14.3.3 Run cross-validation
starttime<-proc.time()[3]
parentWiseCV<-runParentWiseCrossVal(nrepeats=2,nfolds=5,seed=121212,
modelType="A",
ncores=10,
ped=ped,
blups=blups,
dosages=dosages,
haploMat=haploMat,
grms=grms,
recombFreqMat = recombFreqMat,
selInd = TRUE, SIwts = SIwts)
elapsed<-proc.time()[3]-starttime; elapsed/60
Took about 3.5 minutes using 10 cores on my 16 core - 64 GB RAM machine. Memory usagage wasn’t bad.
14.3.5 Plot results
You will find the output of runParentWiseCrossVal
is a list with two elements: “meanPredAccuracy” and “varPredAccuracy”

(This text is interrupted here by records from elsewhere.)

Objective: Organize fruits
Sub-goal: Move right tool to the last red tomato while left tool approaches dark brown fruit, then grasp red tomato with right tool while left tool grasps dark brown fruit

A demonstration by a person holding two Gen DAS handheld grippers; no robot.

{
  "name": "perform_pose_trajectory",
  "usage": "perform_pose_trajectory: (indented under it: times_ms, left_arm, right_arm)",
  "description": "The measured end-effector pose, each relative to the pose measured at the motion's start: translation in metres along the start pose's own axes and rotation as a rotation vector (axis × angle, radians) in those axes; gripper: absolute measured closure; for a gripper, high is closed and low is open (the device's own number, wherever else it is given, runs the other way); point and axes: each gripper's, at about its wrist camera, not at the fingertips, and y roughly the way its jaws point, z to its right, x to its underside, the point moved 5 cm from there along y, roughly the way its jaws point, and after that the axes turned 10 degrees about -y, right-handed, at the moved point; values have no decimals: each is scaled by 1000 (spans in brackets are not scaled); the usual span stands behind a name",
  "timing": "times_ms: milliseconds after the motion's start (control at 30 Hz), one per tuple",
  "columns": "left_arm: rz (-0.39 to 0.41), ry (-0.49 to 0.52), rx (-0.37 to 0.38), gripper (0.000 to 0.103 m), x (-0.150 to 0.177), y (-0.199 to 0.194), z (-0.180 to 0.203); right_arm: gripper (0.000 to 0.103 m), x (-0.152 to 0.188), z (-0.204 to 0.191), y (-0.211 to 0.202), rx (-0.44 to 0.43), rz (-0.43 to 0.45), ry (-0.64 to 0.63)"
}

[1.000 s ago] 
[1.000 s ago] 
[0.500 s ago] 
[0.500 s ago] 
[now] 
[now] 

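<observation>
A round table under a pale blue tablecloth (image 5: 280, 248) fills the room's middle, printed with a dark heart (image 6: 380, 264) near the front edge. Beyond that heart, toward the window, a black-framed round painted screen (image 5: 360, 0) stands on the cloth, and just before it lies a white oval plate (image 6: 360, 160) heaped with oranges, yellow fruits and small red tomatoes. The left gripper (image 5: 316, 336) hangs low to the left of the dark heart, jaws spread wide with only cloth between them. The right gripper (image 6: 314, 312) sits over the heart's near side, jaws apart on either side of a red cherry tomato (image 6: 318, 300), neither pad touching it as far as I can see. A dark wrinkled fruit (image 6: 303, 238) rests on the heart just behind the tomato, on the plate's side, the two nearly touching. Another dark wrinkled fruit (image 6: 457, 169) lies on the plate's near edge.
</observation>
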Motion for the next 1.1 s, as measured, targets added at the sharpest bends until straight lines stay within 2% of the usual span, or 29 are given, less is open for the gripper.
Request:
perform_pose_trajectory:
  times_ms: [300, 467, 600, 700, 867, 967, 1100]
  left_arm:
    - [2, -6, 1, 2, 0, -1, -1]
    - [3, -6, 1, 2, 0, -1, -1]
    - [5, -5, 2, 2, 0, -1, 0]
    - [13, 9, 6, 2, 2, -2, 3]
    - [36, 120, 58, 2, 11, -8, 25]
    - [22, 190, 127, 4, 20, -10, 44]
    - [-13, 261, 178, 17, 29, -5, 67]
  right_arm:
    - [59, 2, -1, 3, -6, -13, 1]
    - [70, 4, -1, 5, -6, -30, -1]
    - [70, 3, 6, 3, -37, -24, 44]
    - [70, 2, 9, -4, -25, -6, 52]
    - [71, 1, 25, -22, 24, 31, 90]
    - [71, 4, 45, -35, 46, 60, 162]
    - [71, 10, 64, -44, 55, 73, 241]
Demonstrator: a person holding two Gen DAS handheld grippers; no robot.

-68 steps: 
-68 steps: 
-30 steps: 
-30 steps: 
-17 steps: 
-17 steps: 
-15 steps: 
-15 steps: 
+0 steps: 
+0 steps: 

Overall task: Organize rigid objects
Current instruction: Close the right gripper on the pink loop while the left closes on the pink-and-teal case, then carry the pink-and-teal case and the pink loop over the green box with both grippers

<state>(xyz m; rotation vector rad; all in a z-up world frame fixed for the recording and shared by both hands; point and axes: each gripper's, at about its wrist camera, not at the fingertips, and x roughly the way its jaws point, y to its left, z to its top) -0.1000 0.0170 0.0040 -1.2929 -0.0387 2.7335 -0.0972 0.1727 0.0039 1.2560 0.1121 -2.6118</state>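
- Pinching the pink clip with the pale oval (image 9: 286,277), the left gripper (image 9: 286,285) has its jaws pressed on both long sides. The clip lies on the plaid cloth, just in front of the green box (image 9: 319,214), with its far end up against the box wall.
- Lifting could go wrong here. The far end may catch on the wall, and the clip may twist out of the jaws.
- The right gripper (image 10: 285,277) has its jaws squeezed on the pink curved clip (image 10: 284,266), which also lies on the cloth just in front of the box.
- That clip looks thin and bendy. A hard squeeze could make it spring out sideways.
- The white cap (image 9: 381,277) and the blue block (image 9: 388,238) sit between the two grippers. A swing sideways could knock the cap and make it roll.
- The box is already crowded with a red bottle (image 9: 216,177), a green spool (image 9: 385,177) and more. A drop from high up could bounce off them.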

Take a peak at both to see how it’s formatted:
parentWiseCV$meanPredAccuracy %>% head
#> # A tibble: 6 × 7
#> Repeat Fold modelType predOf Trait predVSobs AccuracyEst
#> <chr> <chr> <chr> <chr> <chr> <list> <dbl>
#> 1 Repeat1 Fold1 A MeanBV SELI… <tibble … -0.229
#> 2 Repeat1 Fold1 A MeanBV DM <tibble … -0.385
#> 3 Repeat1 Fold1 A MeanBV logD… <tibble … NaN
#> 4 Repeat1 Fold1 A MeanBV logF… <tibble … -0.771
#> 5 Repeat1 Fold2 A MeanBV SELI… <tibble … NaN
#> 6 Repeat1 Fold2 A MeanBV DM <tibble … NaN
parentWiseCV$varPredAccuracy %>% head
#> # A tibble: 6 × 8
#> Repeat Fold modelType predOf Trait1 Trait2 predVSobs
#> <chr> <chr> <chr> <chr> <chr> <chr> <list>
#> 1 Repeat1 Fold1 A VarBV SELIND SELIND <tibble [6…
#> 2 Repeat1 Fold1 A VarBV DM DM <tibble [6…
#> 3 Repeat1 Fold1 A VarBV DM logDYLD <tibble [6…
#> 4 Repeat1 Fold1 A VarBV DM logFYLD <tibble [6…
#> 5 Repeat1 Fold1 A VarBV logDYLD logDYLD <tibble [6…
#> 6 Repeat1 Fold1 A VarBV logDYLD logFYLD <tibble [6…
#> # … with 1 more variable: AccuracyEst <dbl>
parentWiseCV$meanPredAccuracy %>%
ggplot(.,aes(x=Trait,y=AccuracyEst,fill=Trait)) + geom_boxplot() +
labs(title="Accuracy Predicting Family Means")
#> Warning: Removed 29 rows containing non-finite values
#> (stat_boxplot).
Obviously not a good result, must have to do with the tiny dataset both for training prediction models (to get marker effects) and in terms of the small number of family-members in the small number of families available.
parentWiseCV$varPredAccuracy %>%
# this will format the two column information
# indicating variances and covariances
# into a single variable for the plot
mutate(VarParam=paste0(Trait1,"\n",Trait2)) %>%
ggplot(.,aes(x=VarParam,y=AccuracyEst,fill=VarParam)) + geom_boxplot()
#> Warning: Removed 57 rows containing non-finite values
#> (stat_boxplot).
Surprising the variance accuracy actually appears much better than the mean accuracy… should definitely take this with equal skepticism to the result for the mean, for the same reasons!